What an effective president DOESN’T do is chest butting and verbal challenges to a president who, upon being toppled, would be replaced with someone who would most certainly NOT be our friend. And a full scale land invasion would be an unmitigated disaster. If we think Iraq has been hard, wait until Pakistan costs us a 100,000 sons of America in a full scale land invasion.
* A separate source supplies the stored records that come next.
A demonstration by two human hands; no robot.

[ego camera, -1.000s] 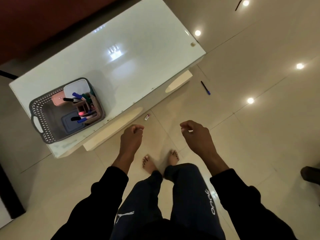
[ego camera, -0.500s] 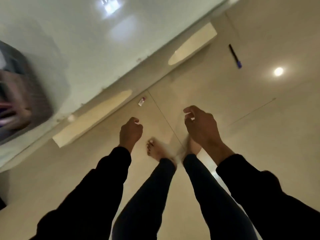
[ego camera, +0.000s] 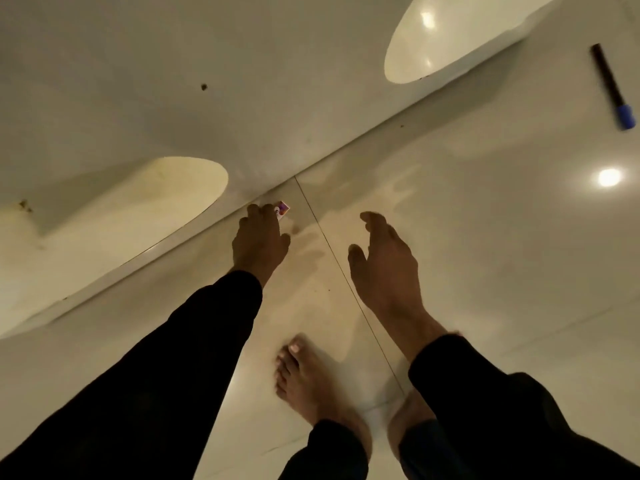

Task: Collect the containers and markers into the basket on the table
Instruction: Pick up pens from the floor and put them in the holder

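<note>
Marker [ego camera: 612, 85], dark-barrelled with a blue cap, lay on the pale tiled floor [ego camera: 485, 237] at the upper right of the frame, well apart from both hands. Left hand [ego camera: 260, 239] reached down at frame centre, fingertips [ego camera: 258, 211] at a small white-and-purple item [ego camera: 282, 208] lying on the floor just beside the base of the white table [ego camera: 173, 81]; fingers bent over it, but whether they actually pinched it could not be told. Right hand [ego camera: 384, 258] hovered to the right of the left, palm down, fingers loosely spread and slightly bent, nothing in it. Both arms in black sleeves [ego camera: 194, 358]. Bare foot [ego camera: 304, 379] stood on the floor at lower centre, between the two arms. Round reflection of a lamp [ego camera: 609, 177] showed on the tiles at right, below the marker
</note>
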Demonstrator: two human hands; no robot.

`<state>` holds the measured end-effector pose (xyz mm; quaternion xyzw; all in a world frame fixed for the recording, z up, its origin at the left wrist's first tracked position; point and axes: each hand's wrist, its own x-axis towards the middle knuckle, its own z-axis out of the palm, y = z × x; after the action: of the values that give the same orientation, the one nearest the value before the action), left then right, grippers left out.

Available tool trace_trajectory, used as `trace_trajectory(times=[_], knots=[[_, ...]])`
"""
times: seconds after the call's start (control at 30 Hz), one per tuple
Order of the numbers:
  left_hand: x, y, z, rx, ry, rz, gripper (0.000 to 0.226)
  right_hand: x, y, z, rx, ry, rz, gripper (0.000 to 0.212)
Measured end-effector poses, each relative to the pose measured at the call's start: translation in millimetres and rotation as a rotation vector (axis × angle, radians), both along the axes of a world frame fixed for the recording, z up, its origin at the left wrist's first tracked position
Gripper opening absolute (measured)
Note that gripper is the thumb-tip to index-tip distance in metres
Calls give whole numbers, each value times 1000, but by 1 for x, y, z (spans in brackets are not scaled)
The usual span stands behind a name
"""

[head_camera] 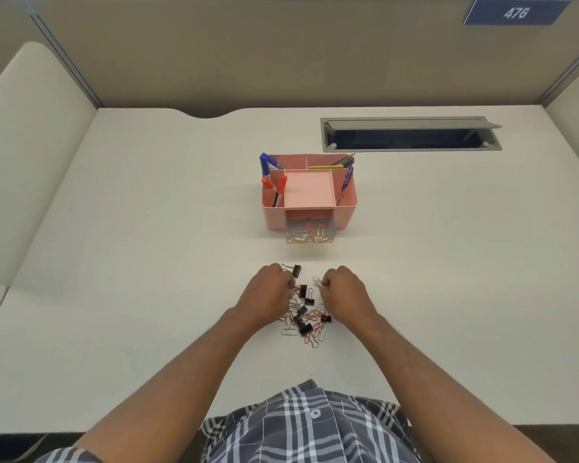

We agree on all of the details. How we get there is what I have a problem with (w.r.t. Obama). By the way, Pakistan has officially complained about his remarks.
My best to you.
On August 25, 2007 at 1:12 pm, Minority Mandate said:
According to my newspaper, we are already raiding into Pakistan as necessary, especially in hot pursuit or if we see “hostile intent”. I see nothing wrong with this policy in light of the fact that most global terrorists who are not Saudi are Pakistani. Sure there are risks with Pakistan’s nuclear capacity, but that doesn’t warrant rolling over for Musharraf, nor does it make Obama necessarily wrong to advise treating this quasi ally more harshly.